Searching (as opposed to scanning) is actually very fast on the DJ-X2000E, but this is something I use very little. The supplied antenna is surprisingly good on most bands but the radio obviously benefits greatly from a dedicated antenna on HF frequencies such as an End Fed Half Wave. In fact, it also benefits from a COUPLER/ATU to "tune" (match) the antenna to get the best possible reception. For this (and when I am using my old AOR AR-3000A) I use an AT-1000 which I bought secondhand. You could obviously use any manual antenna-tuner. So many SWL'ers fail to benefit from matching their outdoor antenna to their radio and therefore miss out on a far superior signal.
If you're unable to accommodate an large outdoor antenna, you could always try something like an AOR SA-7000 which does a pretty good job of covering everything. Some discones also offer surprising results on HF. Big external antennas often mean you’ll have to switch the Attenuator on.
So after 20 years of holding it in high regard, does the Alinco DJ-X2000 still make sense in 2022? Well yes, I guess it does. My own runs about 1k out of tune so it needs VFO realignment - not sure if that’s a big job or not. To be honest, it doesn’t really matter does it, for general listening. If you’re up a hill listening to a two Americans having a chinwag on 14.100 but the screen shows 14.101, do you really care?🤷♂️
Sure, things have moved on and there's some pretty darned clever (and cheap) SDR receivers out there with amazing sensitivity, selectivity and stability but the DJ-X2000E can still hold its own and it can be purchased for crazy low prices on the used market.

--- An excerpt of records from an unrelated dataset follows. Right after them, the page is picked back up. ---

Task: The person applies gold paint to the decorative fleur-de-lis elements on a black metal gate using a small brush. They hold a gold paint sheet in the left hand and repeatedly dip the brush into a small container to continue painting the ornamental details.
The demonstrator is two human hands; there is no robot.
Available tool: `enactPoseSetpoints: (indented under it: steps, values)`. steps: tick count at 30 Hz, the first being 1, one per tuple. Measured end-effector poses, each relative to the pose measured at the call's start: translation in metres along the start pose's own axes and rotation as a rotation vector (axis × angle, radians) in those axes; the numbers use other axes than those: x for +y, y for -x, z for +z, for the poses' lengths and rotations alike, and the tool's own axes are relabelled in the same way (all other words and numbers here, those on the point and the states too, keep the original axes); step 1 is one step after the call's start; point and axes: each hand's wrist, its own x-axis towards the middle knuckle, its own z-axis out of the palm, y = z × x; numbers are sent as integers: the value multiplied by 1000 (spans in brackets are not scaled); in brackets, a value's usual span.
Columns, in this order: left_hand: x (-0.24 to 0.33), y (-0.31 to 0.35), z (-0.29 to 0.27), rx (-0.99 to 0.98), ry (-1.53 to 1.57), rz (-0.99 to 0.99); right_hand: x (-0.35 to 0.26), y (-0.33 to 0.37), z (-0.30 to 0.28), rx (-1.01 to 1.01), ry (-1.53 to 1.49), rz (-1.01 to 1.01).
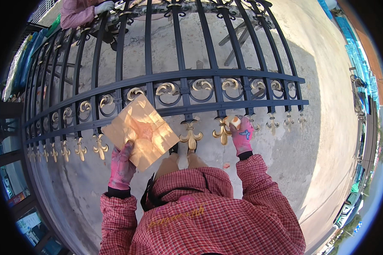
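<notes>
My left hand [122, 168], in a pink stained glove, is closed on the near-left edge of a square tan board [155, 146] smeared with gold paint in the middle. The board covers part of the fence's lower rails. In a pink glove too, my right hand [243, 135] grips a small white-and-tan sponge-like pad [234, 122]. That pad is right beside a gold fleur-de-lis finial [222, 131]; whether they touch I cannot tell. Another gold finial [191, 135] stands between the board and my right hand. The dark metal fence panel [166, 111] lies flat, its finials pointing toward me.
Gold scrolls [201, 85] sit in rings between the two rails. A trestle leg [238, 40] shows under the bars. At the far left, another person's gloved hand [104, 7] is on the panel. Blue sheeting [356, 55] lines the right side above the concrete floor [327, 102].
</notes>
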Motion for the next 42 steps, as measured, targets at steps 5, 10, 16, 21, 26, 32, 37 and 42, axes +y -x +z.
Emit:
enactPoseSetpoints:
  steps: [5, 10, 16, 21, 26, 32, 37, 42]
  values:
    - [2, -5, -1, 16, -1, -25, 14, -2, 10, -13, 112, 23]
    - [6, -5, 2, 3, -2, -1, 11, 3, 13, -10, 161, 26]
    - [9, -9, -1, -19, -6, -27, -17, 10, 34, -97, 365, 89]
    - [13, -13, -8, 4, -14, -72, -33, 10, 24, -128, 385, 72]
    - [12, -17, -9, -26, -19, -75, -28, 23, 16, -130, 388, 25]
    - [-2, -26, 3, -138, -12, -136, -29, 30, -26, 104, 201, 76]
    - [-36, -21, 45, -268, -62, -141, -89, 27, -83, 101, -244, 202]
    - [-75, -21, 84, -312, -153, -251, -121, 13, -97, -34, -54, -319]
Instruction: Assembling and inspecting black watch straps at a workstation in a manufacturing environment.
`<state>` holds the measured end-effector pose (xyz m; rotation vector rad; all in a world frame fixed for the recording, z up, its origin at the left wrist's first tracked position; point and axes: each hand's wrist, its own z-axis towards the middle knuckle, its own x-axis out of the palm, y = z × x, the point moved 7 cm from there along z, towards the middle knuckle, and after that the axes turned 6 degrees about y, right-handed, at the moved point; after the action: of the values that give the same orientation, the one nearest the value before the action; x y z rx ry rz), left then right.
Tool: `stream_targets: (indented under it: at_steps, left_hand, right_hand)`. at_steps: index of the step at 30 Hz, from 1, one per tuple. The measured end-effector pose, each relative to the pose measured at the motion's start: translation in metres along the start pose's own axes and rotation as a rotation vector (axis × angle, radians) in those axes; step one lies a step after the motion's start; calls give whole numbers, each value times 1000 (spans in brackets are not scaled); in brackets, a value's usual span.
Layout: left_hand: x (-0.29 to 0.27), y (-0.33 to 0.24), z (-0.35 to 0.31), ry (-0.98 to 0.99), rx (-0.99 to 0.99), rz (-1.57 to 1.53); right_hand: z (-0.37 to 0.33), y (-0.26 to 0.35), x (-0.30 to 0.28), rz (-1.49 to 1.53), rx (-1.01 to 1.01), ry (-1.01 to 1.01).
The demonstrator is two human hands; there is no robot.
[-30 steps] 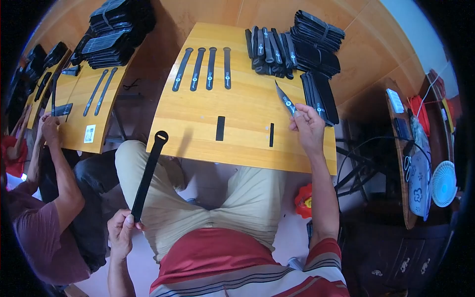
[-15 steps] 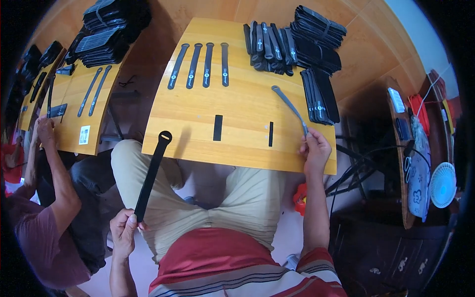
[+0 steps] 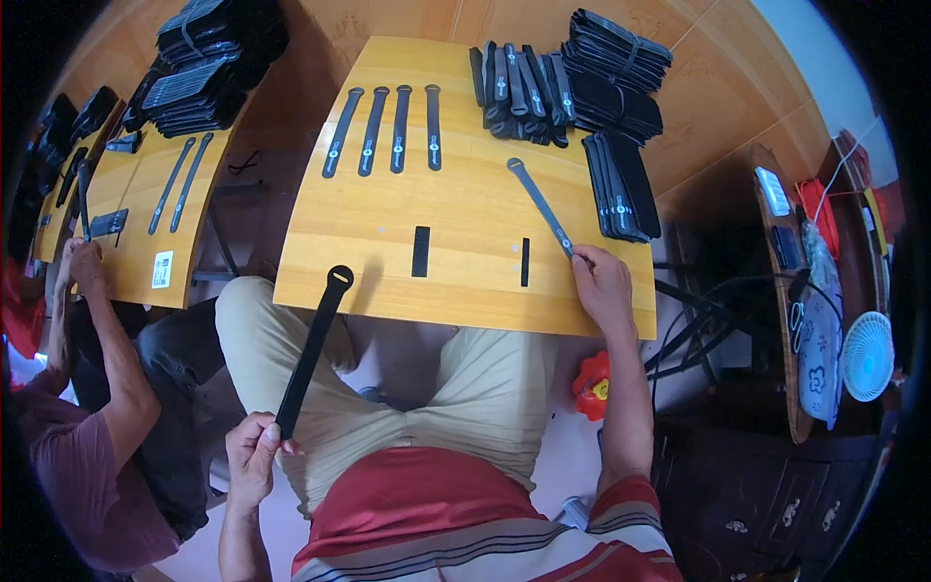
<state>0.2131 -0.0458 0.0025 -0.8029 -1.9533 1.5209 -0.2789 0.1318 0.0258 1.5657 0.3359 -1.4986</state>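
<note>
My left hand [image 3: 254, 454] is closed on the lower end of a black hook-and-loop strap [image 3: 312, 354], held tilted over my left thigh with its slotted round end up. At the table's right side, my right hand [image 3: 603, 286] pinches the near end of a grey strap [image 3: 539, 206]; its slotted end points away from me, at or just above the tabletop. Several grey straps [image 3: 399, 131] lie side by side on the far left of the table [image 3: 465, 204]. Two short black strips, one wider [image 3: 421, 252] and one narrower [image 3: 526, 262], are on the near half.
Piles of straps [image 3: 524, 92] and banded black bundles [image 3: 616, 58] stand at the far right, with a smaller stack [image 3: 621, 189] nearer. To my left a co-worker's hands [image 3: 85, 262] work at another table [image 3: 136, 257]. A side shelf [image 3: 776, 242] holds small items beside a fan [image 3: 866, 356].
My right hand has moved slightly left and away from me, bringing the grey strap's near end leftward. The black strap in my left hand has shifted a little to the right.
</note>
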Motion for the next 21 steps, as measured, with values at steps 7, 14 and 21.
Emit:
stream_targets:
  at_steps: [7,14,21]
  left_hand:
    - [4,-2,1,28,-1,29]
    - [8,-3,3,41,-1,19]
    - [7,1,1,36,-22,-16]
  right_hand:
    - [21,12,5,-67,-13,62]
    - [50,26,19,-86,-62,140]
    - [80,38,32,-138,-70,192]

£500 in 2002 equates to around £830 in 2022
Main Features DJ-X2000E
- Specifications DJ-X2000E
- Receiving Range: 0.1000 to 2,149.999950MHz Continuous (ie No Gaps)
- Mode: NFM/WFM(mono,stereo)/AM/CW/USB/LSB
- Antenna imp.: 50 ohms
- Antenna terminal: BNC
- Supply voltage: DC 4.8V (Ni-Cd battery pack EBP-33,34,37N), DC 6V with EDH-16 AA battery case, DC 10-16V external power source.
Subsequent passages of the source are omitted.